[AIM OF THE TASK] Nothing in the data should be left out or altered when it is retyped.

[DATA SHOWN]
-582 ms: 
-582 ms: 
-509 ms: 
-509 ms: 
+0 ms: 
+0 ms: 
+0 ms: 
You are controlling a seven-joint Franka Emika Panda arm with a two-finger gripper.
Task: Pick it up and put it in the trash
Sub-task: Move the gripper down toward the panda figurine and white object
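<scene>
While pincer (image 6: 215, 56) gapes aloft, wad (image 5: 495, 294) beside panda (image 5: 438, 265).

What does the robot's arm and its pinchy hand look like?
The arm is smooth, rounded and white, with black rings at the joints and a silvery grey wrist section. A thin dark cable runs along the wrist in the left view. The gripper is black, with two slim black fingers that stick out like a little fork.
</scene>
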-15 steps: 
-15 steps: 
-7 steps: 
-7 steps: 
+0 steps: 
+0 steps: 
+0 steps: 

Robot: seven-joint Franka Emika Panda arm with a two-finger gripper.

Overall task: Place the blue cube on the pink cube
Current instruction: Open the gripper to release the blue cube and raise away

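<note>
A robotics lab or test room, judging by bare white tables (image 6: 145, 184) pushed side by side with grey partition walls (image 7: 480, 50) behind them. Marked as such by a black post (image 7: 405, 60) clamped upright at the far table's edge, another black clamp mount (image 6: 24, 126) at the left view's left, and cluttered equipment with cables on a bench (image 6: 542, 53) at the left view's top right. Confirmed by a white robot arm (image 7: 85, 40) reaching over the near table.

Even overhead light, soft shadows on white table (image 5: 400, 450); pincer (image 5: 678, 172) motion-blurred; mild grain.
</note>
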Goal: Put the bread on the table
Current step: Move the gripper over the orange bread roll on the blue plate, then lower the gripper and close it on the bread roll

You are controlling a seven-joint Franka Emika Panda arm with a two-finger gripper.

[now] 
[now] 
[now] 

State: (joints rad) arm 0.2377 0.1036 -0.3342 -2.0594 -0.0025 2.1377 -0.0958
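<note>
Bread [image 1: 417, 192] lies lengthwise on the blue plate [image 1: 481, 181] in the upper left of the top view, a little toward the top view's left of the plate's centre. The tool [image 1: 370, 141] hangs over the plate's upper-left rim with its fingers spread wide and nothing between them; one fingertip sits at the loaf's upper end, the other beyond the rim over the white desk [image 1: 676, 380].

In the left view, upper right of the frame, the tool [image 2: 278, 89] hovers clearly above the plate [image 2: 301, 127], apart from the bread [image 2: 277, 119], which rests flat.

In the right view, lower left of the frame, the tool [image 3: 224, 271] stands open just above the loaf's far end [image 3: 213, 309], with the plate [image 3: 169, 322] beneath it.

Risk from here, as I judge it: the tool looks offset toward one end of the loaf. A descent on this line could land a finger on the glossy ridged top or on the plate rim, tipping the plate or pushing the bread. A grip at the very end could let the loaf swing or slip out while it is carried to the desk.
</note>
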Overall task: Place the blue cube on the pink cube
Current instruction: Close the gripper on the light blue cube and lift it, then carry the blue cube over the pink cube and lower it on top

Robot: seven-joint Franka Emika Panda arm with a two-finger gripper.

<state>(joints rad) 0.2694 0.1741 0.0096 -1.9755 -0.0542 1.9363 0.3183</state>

[SOLUTION FOR THIS TASK]
-582 ms: 
-582 ms: 
-509 ms: 
-509 ms: 
+0 ms: 
+0 ms: 
+0 ms: 
You are controlling a seven-joint Franka Emika Panda arm with a two-finger gripper.
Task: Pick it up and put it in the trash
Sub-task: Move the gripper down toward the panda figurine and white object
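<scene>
While pincer (image 6: 215, 56) gapes aloft, wad (image 5: 495, 294) beside panda (image 5: 438, 265).

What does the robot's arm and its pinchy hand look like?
The arm is smooth, rounded and white, with black rings at the joints and a silvery grey wrist section. A thin dark cable runs along the wrist in the left view. The gripper is black, with two slim black fingers that stick out like a little fork.
</scene>
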-15 steps: 
-15 steps: 
-7 steps: 
-7 steps: 
+0 steps: 
+0 steps: 
+0 steps: 

Robot: seven-joint Franka Emika Panda arm with a two-finger gripper.

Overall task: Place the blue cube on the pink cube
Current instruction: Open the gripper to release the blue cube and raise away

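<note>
A robotics lab or test room, judging by bare white tables (image 6: 145, 184) pushed side by side with grey partition walls (image 7: 480, 50) behind them. Marked as such by a black post (image 7: 405, 60) clamped upright at the far table's edge, another black clamp mount (image 6: 24, 126) at the left view's left, and cluttered equipment with cables on a bench (image 6: 542, 53) at the left view's top right. Confirmed by a white robot arm (image 7: 85, 40) reaching over the near table.

Even overhead light, soft shadows on white table (image 5: 400, 450); pincer (image 5: 678, 172) motion-blurred; mild grain.
</note>
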Goal: Put the bread on the table
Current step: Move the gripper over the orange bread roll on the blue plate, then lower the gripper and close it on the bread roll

You are controlling a seven-joint Franka Emika Panda arm with a two-finger gripper.

[now] 
[now] 
[now] 

State: (joints rad) arm 0.2377 0.1036 -0.3342 -2.0594 -0.0025 2.1377 -0.0958
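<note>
Bread [image 1: 417, 192] lies lengthwise on the blue plate [image 1: 481, 181] in the upper left of the top view, a little toward the top view's left of the plate's centre. The tool [image 1: 370, 141] hangs over the plate's upper-left rim with its fingers spread wide and nothing between them; one fingertip sits at the loaf's upper end, the other beyond the rim over the white desk [image 1: 676, 380].

In the left view, upper right of the frame, the tool [image 2: 278, 89] hovers clearly above the plate [image 2: 301, 127], apart from the bread [image 2: 277, 119], which rests flat.

In the right view, lower left of the frame, the tool [image 3: 224, 271] stands open just above the loaf's far end [image 3: 213, 309], with the plate [image 3: 169, 322] beneath it.

Risk from here, as I judge it: the tool looks offset toward one end of the loaf. A descent on this line could land a finger on the glossy ridged top or on the plate rim, tipping the plate or pushing the bread. A grip at the very end could let the loaf swing or slip out while it is carried to the desk.
</note>
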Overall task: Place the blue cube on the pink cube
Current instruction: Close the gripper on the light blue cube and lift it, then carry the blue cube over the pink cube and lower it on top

Robot: seven-joint Franka Emika Panda arm with a two-finger gripper.

<state>(joints rad) 0.2694 0.1741 0.0096 -1.9755 -0.0542 1.9363 0.3183</state>

That makes the output complete.